Listing 19.20 populate method in org.apache.struts.util.RequestUtils

public static void populate(

Object bean,

String prefix,

String suffix,

HttpServletRequest request)

throws ServletException {


// extract field values from the JSP

// and Set the corresponding properties of our bean

try {

    BeanUtils.populate(bean, properties);

} catch (Exception e) {

    throw new ServletException("BeanUtils.populate", e);


Here, properties is an HashMap containing the names of the fields and the values obtained from the JSP page. What ends up happening is that the value “5 431,52” is applied to the double value of monthlySalary. This throws an exception, which is hidden from the user, resulting in a default value of 0.0 being populated in the monthlySalary field.

      What is the solution then? How do we make our Struts applications process localized input?

Unfortunately, as the BeanUtils class does not check the locale at the time of populating the form, a way out of this situation is to make the monthlySalary field a String instead of a double. When this form attribute has to be used, a customized routine will have to be written to convert the localized String into a double.

JSF approach to processing localized input:

In the previous section you saw how Struts handles internationalization and the problems with trying to process localized input. In this section you will see how to handle the same situation with a pure JSF form.

      In JSF applications, the JSF implementation automatically converts data between the model views and the presentation views. For example, if a form has a text field for the date of birth and this field is represented as a java.util.Date in the form bean, the implementation converts the values automatically if a Date renderer is specified.

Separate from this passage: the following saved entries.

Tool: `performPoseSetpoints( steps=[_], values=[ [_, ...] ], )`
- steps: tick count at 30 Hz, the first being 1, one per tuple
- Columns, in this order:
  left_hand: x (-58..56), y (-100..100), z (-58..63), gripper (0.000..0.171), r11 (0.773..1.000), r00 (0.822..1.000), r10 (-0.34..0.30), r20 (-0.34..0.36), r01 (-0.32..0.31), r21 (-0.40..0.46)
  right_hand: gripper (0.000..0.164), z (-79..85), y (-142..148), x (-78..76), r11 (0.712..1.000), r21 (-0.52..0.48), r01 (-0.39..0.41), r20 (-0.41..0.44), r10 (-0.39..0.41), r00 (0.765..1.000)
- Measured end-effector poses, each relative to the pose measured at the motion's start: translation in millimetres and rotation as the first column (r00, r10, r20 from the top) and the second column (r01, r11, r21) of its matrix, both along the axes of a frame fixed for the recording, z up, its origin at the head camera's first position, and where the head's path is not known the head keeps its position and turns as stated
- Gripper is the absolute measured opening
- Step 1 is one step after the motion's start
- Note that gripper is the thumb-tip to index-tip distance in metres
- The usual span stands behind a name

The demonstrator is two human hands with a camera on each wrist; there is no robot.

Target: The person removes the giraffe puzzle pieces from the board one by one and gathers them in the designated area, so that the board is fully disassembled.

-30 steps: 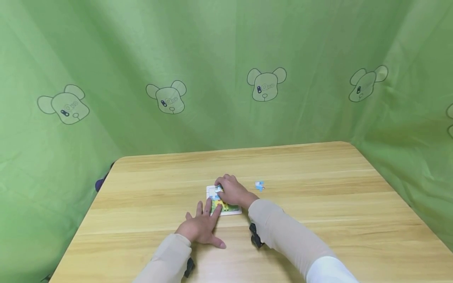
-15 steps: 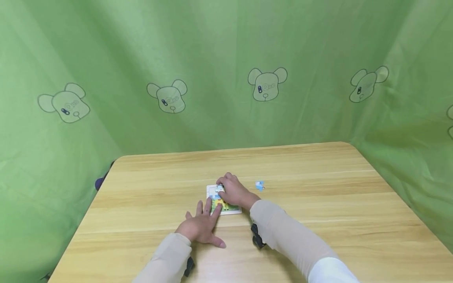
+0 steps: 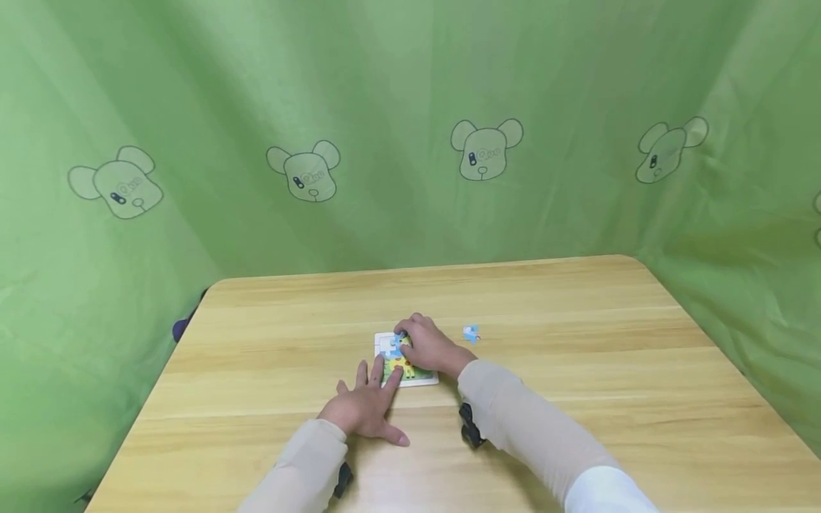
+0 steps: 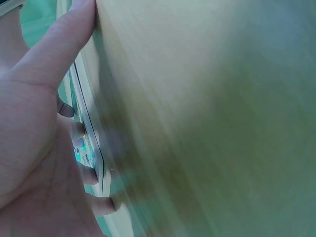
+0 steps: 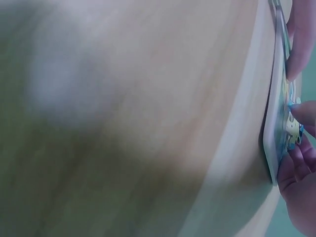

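A small jigsaw puzzle in a white frame (image 3: pixel 420 382) lies on the table, with a yellow giraffe picture partly assembled on it. My right hand (image 3: pixel 432 345) is over its upper right part and pinches a jigsaw piece (image 3: pixel 403 340) between thumb and fingers. In the right wrist view that piece (image 5: pixel 293 129) shows a yellow, dark-spotted giraffe pattern, close over the board. My left hand (image 3: pixel 362 410) lies spread at the lower left, its forward fingertips on the puzzle and the thumb out to the right. The right hand hides the puzzle's upper right corner.
One loose blue-and-white jigsaw piece (image 3: pixel 471 333) lies on the wooden table (image 3: pixel 577 335), to the right of the puzzle. Behind the table hangs a green curtain (image 3: pixel 398 214) printed with bear heads.
My right hand has shifted slightly right over the puzzle, and the pinched piece has turned so its yellow giraffe part shows more. The left hand has stayed in place.
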State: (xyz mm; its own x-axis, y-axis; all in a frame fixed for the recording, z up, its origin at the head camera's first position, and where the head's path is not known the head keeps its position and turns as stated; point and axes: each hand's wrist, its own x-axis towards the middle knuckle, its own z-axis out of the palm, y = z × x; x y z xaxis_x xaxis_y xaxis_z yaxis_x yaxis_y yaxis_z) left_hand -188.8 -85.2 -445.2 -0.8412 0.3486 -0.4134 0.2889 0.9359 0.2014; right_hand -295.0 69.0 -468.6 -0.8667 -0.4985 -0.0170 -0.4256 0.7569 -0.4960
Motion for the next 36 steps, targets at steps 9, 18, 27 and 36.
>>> performPoseSetpoints(
  steps=[9, 18, 27, 36],
  values=[
    [-2.2, 1, -0.3, 0.116, 1.000, 1.000, -0.004, -0.009, 0.004, 0.003, 0.042, 4.1, 4, -2.1, 1.000, -0.023, 0.020, 0.040, -0.019, 0.999],
    [-3.1, 1, -2.5, 0.117, 1.000, 1.000, 0.003, -0.014, -0.003, -0.004, 0.038, 1.2, 7, -2.2, 0.999, -0.043, 0.023, 0.031, -0.022, 0.999],
    [-3.7, 1, -4.1, 0.118, 1.000, 1.000, 0.003, -0.011, -0.003, -0.004, 0.029, -1.6, 10, -0.7, 0.997, -0.074, 0.023, 0.032, -0.020, 0.999],
    [-3.7, 1, -3.7, 0.117, 1.000, 1.000, 0.011, -0.005, -0.011, 0.003, 0.027, -2.6, 11, -0.2, 0.998, -0.055, 0.009, 0.011, -0.008, 1.000]
  ],
)
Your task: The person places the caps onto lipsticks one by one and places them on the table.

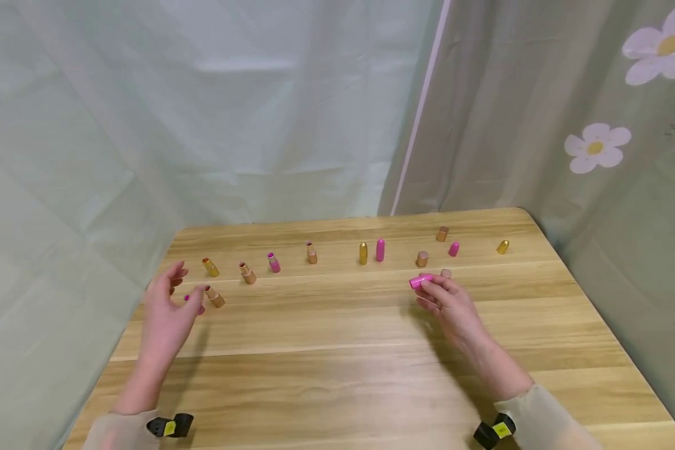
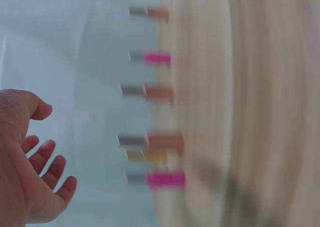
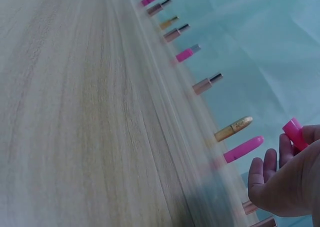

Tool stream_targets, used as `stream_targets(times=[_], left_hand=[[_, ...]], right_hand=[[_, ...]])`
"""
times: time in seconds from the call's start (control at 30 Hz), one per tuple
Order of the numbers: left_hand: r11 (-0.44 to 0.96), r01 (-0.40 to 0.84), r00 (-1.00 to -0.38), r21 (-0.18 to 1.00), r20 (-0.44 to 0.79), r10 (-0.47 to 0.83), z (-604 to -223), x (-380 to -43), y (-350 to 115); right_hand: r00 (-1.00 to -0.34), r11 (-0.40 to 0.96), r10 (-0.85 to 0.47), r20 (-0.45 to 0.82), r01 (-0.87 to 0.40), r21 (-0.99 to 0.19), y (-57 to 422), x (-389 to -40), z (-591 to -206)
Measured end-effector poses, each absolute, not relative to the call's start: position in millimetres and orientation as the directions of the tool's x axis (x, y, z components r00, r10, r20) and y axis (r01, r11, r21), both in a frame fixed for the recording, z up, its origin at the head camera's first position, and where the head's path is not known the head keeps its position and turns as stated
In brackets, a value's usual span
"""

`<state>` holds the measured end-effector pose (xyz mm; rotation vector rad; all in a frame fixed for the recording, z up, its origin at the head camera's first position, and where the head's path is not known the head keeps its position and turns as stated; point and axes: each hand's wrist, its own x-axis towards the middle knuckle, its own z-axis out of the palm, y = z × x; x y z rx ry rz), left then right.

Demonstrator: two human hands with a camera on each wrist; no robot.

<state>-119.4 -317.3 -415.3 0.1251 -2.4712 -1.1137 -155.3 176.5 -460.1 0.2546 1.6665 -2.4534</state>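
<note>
My right hand (image 1: 452, 309) pinches a pink lipstick cap (image 1: 419, 283) between thumb and fingers, raised over the table with its open end facing left. My left hand (image 1: 165, 312) holds nothing, its fingers loosely bent. Closest to it stand an uncapped rose-gold lipstick tube (image 1: 216, 298) and an uncapped pink one (image 2: 167, 179), which the thumb mostly hides in the head view. Behind them are a gold tube (image 1: 210, 267), another rose-gold tube (image 1: 248, 274), a pink tube (image 1: 274, 263) and a rose-gold tube (image 1: 312, 254), all uncapped.
At mid-table a gold lipstick (image 1: 363, 254) and a pink lipstick (image 1: 380, 250) stand with caps on. To the right are loose rose-gold caps (image 1: 422, 259), a pink cap (image 1: 454, 249) and a gold cap (image 1: 503, 247). A curtain (image 1: 292, 125) hangs behind the wooden table (image 1: 337, 369).
</note>
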Motion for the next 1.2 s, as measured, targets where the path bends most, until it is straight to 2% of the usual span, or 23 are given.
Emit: stream_targets(times=[0.1,0.2,0.37,1.2], left_hand=[[0.644,-0.008,-0.941,0.765,0.211,-0.263,-425,-120,-343],[0.657,-0.105,-0.973,0.747,0.059,-0.222,-438,-119,-361],[0.665,-0.204,-0.977,0.718,-0.111,-0.180,-458,-122,-375],[0.749,-0.230,-0.973,0.621,-0.143,-0.180,-467,-135,-382]], right_hand=[[-0.975,-0.353,-0.042,-0.220,0.220,-0.909,177,-156,-460],[-0.973,-0.341,-0.049,-0.224,0.227,-0.912,177,-155,-461],[-0.970,-0.339,-0.051,-0.239,0.242,-0.909,175,-152,-464],[-0.966,-0.329,-0.055,-0.254,0.258,-0.908,170,-152,-467]])
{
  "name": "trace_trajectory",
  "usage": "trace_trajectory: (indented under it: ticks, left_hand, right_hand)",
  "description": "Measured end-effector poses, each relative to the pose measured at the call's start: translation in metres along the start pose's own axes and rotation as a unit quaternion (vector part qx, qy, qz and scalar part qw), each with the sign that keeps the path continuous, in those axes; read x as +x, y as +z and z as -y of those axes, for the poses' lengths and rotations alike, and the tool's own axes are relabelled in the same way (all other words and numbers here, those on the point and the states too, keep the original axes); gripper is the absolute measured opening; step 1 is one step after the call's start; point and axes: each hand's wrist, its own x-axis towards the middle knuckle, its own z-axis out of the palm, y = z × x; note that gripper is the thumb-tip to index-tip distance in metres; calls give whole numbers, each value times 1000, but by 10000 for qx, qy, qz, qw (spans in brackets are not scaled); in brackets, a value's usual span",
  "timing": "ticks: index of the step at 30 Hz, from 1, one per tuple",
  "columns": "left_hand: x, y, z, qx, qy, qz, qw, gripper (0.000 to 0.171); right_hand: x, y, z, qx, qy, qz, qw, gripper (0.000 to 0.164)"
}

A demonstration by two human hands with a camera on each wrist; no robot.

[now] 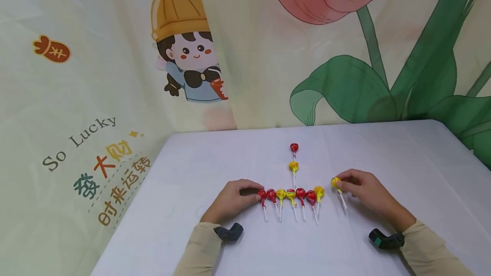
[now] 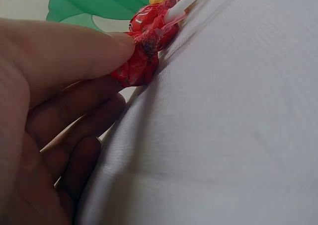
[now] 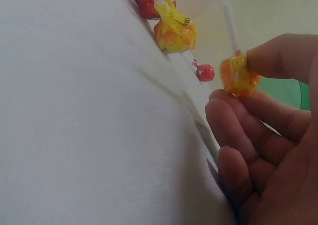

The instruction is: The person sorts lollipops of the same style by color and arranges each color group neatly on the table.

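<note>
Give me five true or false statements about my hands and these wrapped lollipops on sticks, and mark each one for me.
1. Your right hand has a round, yellow-wrapped lollipop in its grip. True.
2. Your left hand touches nothing. False: it pinches the round, red-wrapped lollipop at the row's left end.
3. Seven lollipops make up the side-to-side row, counting the one your left hand pinches. True.
4. The farthest lollipop from you has a yellow wrapper. False: its wrapper is red.
5. The row's thin white sticks point toward you. True.
</note>
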Motion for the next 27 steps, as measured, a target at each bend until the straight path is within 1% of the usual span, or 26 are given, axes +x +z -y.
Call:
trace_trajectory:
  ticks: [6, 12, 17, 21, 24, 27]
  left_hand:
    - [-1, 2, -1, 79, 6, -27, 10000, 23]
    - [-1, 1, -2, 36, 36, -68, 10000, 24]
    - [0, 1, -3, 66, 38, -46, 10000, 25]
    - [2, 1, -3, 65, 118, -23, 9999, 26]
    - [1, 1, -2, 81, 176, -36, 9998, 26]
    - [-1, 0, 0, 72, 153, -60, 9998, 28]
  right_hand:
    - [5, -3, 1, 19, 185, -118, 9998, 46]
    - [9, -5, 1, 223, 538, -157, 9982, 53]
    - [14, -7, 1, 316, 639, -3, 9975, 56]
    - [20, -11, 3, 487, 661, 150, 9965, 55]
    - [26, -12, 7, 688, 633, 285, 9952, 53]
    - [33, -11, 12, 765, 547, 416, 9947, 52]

      However, there might be cases where you might want to convert data from one type into a different type, between the model and presentation views. In such cases, JSF provides standard classes called Converters, which will do the conversion for you. If further customization is required for conversions and the standard JSF converters don’t support this, then you can create your own converters very easily.

      In this section we will see how to use Converters that provide localization services. Figure 19.10 shows the sequence of events that occur when using converters to process localized information input.

      Consider Figure 19.8. In this form, all the details are entered in French including the monthly salary field. As a result, when the form is submitted, before the form values are populated, there has to be an intermediate process which will get the user’s preferred locale, parse the string version of the monthly salary accordingly and finally create an object of type Double and populate it into the form.

      Enter the Converter. The Converter is an abstract class in the javax.faces.convert package and has two methods that are implemented by the subclasses. These methods are:

·        getAsObject(FacesContext fc, UIComponent component, String inputValue) throws ConverterException

·        getAsString(FacesContext fc, UIComponent component, Object formValue) throws ConverterException

      The getAsObject method receives a String as input and formats it according to the user’s specifications and returns an object.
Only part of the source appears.